La tarde en que murió mi abuela, fue la misma en la que la vi por primera vez en veinte años. Tras doce horas de vuelo, había llegado a Boston con ese gusto amargo en la boca que nos deja la ansiedad. Desde nuestra última conversación telefónica sabía que todo lo dicho por esa voz tierna y afónica había sido una despedida anticipada. Ese jueves de agosto, me dirigía hacia el inevitable adiós.
Mi abuela emigró a los Estados Unidos en el 98 y se fue de este mundo sin haber obtenido un documento regular para vivir en él. Nunca pudo volver a Colombia porque, de haberlo hecho, habría tenido que dejar atrás una vida —clandestina, sencilla y bonita— que incluía a sus nietos nacidos allí. Su diagnóstico de un cáncer avanzado e incurable se deslizó, a pesar de que el consultorio médico que la veía, saturado de inmigrantes en situación irregular, hubiera descartado erróneamente que sus síntomas eran el preámbulo de una enfermedad.

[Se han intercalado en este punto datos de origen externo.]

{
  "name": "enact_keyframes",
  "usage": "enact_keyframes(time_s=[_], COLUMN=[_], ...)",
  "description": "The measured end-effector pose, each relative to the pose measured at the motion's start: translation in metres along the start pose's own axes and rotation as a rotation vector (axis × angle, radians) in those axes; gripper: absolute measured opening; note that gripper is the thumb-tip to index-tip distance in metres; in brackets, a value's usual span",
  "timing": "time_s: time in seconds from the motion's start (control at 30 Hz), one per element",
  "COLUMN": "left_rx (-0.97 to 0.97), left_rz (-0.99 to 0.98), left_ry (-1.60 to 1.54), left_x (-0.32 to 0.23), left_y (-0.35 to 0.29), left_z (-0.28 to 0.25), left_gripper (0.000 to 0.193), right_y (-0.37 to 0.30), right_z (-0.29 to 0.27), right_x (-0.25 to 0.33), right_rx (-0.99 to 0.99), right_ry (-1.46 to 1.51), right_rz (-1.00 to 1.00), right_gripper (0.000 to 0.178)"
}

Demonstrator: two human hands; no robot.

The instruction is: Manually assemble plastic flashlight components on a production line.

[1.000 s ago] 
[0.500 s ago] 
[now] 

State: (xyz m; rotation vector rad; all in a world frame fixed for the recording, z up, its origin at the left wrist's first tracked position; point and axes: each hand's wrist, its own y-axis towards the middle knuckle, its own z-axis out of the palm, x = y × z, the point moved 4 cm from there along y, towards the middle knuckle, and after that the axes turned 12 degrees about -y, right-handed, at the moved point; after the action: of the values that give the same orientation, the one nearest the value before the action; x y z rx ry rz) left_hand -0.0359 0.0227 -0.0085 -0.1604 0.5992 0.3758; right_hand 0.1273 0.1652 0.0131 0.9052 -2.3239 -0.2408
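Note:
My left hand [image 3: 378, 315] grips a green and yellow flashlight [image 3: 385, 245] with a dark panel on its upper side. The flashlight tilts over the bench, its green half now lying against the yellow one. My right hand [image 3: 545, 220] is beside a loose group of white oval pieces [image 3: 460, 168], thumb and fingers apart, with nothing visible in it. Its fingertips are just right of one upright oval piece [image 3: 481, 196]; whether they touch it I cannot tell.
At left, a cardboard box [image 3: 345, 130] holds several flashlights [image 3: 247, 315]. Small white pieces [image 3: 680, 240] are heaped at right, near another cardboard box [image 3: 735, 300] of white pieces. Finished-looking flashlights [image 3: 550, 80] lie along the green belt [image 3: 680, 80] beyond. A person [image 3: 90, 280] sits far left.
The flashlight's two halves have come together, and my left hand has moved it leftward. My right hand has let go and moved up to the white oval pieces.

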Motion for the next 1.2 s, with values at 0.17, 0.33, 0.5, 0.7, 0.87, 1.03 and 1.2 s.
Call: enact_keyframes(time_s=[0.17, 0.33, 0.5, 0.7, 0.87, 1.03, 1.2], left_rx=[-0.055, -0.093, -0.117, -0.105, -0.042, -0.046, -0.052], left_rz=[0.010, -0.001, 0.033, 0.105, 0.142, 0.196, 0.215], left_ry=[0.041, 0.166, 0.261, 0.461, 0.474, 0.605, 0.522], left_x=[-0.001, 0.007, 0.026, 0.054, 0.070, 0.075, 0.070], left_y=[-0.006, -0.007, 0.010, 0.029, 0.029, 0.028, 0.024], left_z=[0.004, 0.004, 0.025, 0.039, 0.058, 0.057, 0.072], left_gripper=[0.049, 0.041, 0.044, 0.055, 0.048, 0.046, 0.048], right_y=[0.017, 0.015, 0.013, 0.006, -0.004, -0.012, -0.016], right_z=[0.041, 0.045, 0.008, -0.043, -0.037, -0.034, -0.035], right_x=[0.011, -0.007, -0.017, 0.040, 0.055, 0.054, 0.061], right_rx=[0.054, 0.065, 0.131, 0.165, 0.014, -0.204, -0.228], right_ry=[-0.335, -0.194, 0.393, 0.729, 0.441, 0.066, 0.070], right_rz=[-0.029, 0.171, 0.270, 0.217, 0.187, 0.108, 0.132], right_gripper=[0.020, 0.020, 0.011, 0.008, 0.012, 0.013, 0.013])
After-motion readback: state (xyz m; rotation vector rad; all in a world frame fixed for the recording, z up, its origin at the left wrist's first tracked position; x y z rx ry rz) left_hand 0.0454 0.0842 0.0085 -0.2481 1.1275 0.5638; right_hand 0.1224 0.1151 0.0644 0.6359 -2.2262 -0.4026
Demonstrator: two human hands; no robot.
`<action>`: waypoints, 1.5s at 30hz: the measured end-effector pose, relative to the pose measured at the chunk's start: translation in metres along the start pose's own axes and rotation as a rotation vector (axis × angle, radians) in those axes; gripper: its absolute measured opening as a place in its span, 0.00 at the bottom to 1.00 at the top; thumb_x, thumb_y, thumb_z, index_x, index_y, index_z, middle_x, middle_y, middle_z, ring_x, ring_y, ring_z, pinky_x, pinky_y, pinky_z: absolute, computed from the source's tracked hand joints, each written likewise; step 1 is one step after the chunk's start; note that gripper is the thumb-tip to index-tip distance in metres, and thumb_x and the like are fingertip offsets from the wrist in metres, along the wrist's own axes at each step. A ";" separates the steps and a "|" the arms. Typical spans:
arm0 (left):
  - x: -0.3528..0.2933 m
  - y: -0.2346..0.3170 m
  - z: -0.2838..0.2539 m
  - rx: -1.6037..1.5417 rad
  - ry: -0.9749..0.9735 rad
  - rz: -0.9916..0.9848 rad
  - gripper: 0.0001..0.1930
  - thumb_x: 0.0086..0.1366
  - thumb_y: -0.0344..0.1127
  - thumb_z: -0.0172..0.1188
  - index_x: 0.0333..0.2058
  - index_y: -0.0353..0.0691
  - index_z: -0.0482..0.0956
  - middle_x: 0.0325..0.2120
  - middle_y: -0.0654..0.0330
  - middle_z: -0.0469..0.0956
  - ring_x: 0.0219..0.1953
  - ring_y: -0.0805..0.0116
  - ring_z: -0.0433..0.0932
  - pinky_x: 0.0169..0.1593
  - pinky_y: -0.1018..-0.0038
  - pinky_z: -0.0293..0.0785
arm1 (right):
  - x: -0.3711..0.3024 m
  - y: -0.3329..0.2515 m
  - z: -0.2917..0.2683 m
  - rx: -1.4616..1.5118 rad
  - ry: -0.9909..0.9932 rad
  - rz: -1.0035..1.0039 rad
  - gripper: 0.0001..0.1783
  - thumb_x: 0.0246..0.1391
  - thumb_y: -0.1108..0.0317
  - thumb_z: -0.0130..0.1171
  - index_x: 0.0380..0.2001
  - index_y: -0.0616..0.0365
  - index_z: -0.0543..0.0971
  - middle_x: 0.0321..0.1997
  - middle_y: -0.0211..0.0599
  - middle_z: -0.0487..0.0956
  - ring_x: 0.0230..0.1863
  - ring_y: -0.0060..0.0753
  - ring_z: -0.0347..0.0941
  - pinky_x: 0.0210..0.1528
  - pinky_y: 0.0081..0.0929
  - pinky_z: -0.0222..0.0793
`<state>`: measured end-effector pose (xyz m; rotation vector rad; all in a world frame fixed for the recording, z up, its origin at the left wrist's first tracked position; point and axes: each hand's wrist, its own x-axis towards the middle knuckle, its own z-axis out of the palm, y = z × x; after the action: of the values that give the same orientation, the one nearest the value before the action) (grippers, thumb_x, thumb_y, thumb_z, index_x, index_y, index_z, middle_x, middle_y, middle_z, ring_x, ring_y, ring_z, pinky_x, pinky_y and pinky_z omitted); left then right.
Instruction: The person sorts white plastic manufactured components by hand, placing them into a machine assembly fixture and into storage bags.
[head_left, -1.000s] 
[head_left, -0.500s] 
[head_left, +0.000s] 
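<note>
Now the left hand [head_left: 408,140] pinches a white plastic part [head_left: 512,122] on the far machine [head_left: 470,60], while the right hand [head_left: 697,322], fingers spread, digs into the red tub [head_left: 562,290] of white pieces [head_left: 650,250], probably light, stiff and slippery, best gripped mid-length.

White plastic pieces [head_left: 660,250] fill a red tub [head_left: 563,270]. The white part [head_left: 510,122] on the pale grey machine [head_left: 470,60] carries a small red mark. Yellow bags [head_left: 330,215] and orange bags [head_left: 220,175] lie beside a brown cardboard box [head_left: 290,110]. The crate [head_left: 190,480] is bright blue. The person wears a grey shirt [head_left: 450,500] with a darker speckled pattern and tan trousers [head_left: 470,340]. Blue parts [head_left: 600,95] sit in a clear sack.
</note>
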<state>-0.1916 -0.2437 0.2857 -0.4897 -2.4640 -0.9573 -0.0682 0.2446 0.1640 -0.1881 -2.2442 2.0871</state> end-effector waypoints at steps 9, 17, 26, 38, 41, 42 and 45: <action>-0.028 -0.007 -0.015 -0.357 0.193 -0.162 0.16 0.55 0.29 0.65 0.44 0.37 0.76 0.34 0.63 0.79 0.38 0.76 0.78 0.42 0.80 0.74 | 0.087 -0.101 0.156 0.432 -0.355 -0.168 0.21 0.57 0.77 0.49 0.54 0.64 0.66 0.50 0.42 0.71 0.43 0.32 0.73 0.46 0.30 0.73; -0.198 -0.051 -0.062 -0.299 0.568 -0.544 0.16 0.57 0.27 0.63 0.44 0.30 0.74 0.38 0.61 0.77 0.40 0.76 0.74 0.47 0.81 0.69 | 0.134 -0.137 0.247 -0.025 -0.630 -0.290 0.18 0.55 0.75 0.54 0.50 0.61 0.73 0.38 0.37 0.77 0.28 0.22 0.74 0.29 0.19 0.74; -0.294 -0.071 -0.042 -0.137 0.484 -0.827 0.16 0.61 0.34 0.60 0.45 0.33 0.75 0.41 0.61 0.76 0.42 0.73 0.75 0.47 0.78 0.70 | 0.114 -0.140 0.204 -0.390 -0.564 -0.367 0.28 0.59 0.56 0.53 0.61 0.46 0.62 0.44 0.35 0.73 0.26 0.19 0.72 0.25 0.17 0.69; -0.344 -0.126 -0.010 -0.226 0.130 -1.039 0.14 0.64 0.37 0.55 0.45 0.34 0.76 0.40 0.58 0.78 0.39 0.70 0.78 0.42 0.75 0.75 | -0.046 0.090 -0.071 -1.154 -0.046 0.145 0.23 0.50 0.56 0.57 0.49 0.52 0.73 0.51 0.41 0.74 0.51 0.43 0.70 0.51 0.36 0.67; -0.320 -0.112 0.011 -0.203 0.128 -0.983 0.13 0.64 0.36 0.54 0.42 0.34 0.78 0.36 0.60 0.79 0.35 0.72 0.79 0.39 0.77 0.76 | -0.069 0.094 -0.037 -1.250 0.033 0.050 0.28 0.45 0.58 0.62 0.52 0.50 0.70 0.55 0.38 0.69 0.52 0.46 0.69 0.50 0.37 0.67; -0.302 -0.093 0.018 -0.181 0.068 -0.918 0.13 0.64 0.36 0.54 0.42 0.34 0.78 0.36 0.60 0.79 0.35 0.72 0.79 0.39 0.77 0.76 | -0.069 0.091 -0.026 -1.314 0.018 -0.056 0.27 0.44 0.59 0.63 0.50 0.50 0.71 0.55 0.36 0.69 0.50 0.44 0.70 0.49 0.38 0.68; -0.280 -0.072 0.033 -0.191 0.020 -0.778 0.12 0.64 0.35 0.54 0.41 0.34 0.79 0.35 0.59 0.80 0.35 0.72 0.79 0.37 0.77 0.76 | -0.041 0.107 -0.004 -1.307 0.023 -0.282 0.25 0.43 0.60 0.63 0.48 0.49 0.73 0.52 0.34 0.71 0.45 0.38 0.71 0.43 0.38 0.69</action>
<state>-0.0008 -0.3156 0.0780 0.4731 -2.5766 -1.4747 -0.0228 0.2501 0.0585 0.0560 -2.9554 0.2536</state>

No fue su muerte lo que me angustió, sino todas las situaciones que en esas dos décadas de experiencia migrante habrá tenido que vivir.
Unos meses después de su fallecimiento, me radiqué en España junto a mi esposa, que huyó del régimen venezolano a sus 18 años, justo al terminar su primer año de universidad. Su familia, asfixiada por las represalias políticas, se exilió en Panamá, desde donde ella y tres de sus cuatro hermanos han emigrado a otros territorios. Son un retrato familiar recortado por las circunstancias, historias dispares unidas por la sangre y la infancia.
A veces hablamos de lo que extraña. La gente, los paisajes, la orquesta Guaco y las gaitas. Ese contexto irrepetible e irremplazable que nos hace sentir que tenemos un lugar en el mundo. Ella me recuerda que, a veces, emigrar es una diéresis sobre la inmensa soledad que llevamos por dentro. Y aunque sueña, lucha y resiste, aunque hoy es nacional española, un residual de ese sentimiento permanece y se acentúa cuando experimenta los prejuicios de un mercado laboral excluyente, tímido ante la diversidad y ciertamente precarizado. Es una mujer talentosa a la que le han propuesto “trabajar gratis” para “obtener contactos”. A quien el paternalismo profesional que vivimos los extranjeros le niega sus experiencias y credenciales. Hemos vivido juntos el desempleo prolongado, las virtudes y desengaños del emprendimiento, y también la alegría de abrir una ventana cuando todas las puertas han sido cerradas.
Con ella hemos traído al mundo a nuestra primera hija, que fue apátrida en los tres primeros meses de su vida, esos mismos que los expertos describen como esenciales para crear la sensación de que “el mundo es seguro”. Hace poco pensé en eso y en todos los niños que viven en ese limbo, por culpa de un diseño jurídico incomprensible que todavía percibe la migración como una conjura.
Lo cierto es que antes de ser española, nuestra hija será siempre —y a pesar de todo— la heredera de nuestros acentos, de esas costumbres ajenas, de la otredad que nos define y con la que nos delimitan a quienes venimos de afuera.
Tendría que aprovechar la oportunidad para escribir algo que encaje en los márgenes del Día Internacional del Migrante, como el potencial demográfico y económico que representa la movilidad humana para un Estado como España, donde desde 2015 los nacidos en Columna Digital caen en términos interanuales y el crecimiento demográfico se sostiene exclusivamente por el incremento de extranjeros. Y donde un 11% de sus autónomos son inmigrantes, cifra que no para de crecer. Debería plantear ese debate pendiente de la necesidad de impulsar cambios sistémicos para que la reciente reforma a la Ley de extranjería tenga un impacto verdadero, o, mejor todavía, de la inaplazable participación política de nuestras voces para que esas normas no se queden en planteamientos economicistas y utilitarios. Pero habría que abordar también por qué, en un país donde el 11,6% de la población empadronada viene de otros lugares del mundo, solo tres de los 350 diputados del Congreso son de origen extranjero.
Sin embargo, he querido obviar esas cuestiones por una vez, y ofrecer unas palabras en bruto, como un pequeño tributo a todos los migrantes que, como mi abuela, viven con el temor de ser perseguidos por la ley; que, como mi esposa, han transitado la frustración de ser invisibles para otros; y que, como mi hija, escriben las primeras páginas de sus historias junto al horrible concepto de la apatridia.